The response must contain each line of the material that holds "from".
(SOURCE MATERIAL begins)
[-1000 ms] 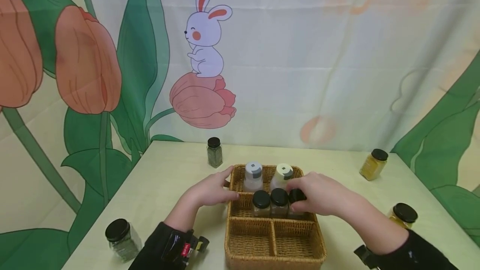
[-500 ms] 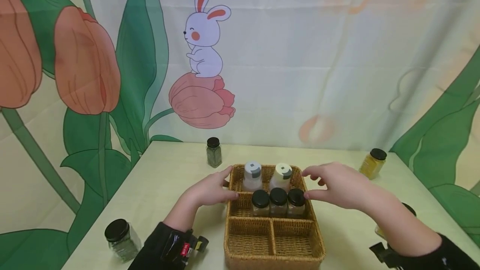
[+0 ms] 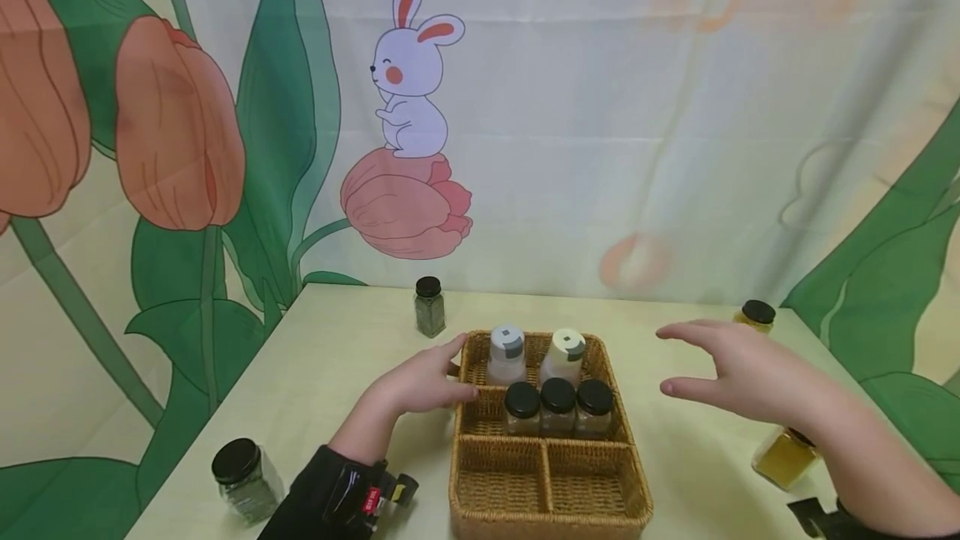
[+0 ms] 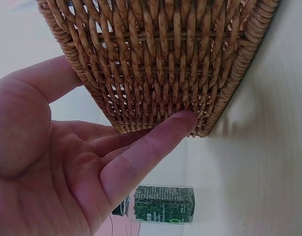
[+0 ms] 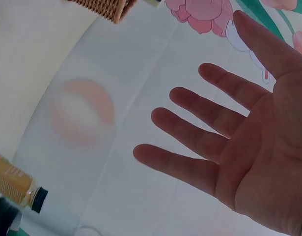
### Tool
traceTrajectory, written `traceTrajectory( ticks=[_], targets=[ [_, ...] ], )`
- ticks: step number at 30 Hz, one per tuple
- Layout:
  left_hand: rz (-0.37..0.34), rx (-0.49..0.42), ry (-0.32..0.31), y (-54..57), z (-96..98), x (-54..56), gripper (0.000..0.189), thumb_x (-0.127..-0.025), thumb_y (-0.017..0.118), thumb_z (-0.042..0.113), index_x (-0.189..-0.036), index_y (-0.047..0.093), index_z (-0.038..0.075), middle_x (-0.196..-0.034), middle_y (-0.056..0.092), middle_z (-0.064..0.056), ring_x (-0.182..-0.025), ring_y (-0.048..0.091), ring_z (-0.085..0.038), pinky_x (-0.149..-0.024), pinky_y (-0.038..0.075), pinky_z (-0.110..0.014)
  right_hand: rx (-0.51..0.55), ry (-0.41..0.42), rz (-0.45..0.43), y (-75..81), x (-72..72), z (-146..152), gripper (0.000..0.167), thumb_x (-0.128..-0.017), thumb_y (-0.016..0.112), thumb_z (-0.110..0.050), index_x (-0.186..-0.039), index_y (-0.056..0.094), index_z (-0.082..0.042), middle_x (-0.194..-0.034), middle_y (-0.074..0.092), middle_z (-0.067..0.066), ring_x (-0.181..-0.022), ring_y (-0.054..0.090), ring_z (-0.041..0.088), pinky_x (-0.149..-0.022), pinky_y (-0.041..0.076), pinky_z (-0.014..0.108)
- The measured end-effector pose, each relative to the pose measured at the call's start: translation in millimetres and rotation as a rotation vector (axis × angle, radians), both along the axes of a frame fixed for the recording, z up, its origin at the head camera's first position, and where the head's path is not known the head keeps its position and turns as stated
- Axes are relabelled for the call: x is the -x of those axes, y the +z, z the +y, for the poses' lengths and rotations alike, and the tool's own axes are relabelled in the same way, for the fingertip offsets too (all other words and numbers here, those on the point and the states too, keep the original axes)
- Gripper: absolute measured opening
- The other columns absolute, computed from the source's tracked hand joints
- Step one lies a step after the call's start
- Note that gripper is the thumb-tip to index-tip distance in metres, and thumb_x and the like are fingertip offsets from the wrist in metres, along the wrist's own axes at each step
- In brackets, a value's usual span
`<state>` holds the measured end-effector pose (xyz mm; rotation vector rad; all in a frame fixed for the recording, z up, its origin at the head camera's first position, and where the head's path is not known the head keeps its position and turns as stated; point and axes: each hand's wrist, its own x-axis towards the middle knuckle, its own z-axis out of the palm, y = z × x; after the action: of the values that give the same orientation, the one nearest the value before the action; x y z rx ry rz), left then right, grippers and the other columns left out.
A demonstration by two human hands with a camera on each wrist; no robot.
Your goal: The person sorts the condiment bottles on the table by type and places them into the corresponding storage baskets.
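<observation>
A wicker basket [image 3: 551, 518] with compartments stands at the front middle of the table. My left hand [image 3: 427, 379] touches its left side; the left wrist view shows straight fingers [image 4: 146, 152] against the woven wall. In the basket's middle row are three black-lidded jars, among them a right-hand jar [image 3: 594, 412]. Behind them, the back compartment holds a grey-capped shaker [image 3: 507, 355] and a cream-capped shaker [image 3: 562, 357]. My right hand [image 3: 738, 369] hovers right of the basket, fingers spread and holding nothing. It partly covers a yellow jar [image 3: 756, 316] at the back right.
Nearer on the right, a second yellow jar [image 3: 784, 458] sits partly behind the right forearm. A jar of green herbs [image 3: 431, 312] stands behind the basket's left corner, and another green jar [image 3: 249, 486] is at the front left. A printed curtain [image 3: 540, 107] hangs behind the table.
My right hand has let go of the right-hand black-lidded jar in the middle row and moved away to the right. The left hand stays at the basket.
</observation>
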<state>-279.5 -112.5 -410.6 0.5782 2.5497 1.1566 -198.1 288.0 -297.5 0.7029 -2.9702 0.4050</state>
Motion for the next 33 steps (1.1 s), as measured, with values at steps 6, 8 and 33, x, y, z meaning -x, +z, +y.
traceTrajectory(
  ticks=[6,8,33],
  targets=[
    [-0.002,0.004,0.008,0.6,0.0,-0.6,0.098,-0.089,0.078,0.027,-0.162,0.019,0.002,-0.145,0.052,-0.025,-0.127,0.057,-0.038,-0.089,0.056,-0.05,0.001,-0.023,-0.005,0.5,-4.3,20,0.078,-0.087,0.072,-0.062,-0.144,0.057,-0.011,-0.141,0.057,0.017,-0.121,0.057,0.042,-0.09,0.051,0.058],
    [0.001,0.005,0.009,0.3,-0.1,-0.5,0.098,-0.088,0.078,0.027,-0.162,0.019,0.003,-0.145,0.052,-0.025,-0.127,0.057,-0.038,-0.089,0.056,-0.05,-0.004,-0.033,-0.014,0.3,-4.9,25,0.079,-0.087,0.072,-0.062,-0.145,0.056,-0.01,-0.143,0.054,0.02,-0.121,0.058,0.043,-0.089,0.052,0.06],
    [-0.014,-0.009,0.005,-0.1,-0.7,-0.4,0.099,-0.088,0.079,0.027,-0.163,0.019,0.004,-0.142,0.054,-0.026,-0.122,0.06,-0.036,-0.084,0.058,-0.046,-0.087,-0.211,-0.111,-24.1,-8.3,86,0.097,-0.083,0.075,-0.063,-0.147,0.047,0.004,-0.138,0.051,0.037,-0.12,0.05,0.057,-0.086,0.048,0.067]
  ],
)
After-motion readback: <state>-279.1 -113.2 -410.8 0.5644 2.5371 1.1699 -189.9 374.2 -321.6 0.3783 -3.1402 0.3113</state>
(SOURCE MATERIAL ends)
#### [TASK SOLUTION]
- The other columns absolute, computed from the source's tracked hand joints
- Note that gripper is the thumb-tip to index-tip distance in metres, and thumb_x and the like are fingertip offsets from the wrist in metres, along the wrist's own axes at each step

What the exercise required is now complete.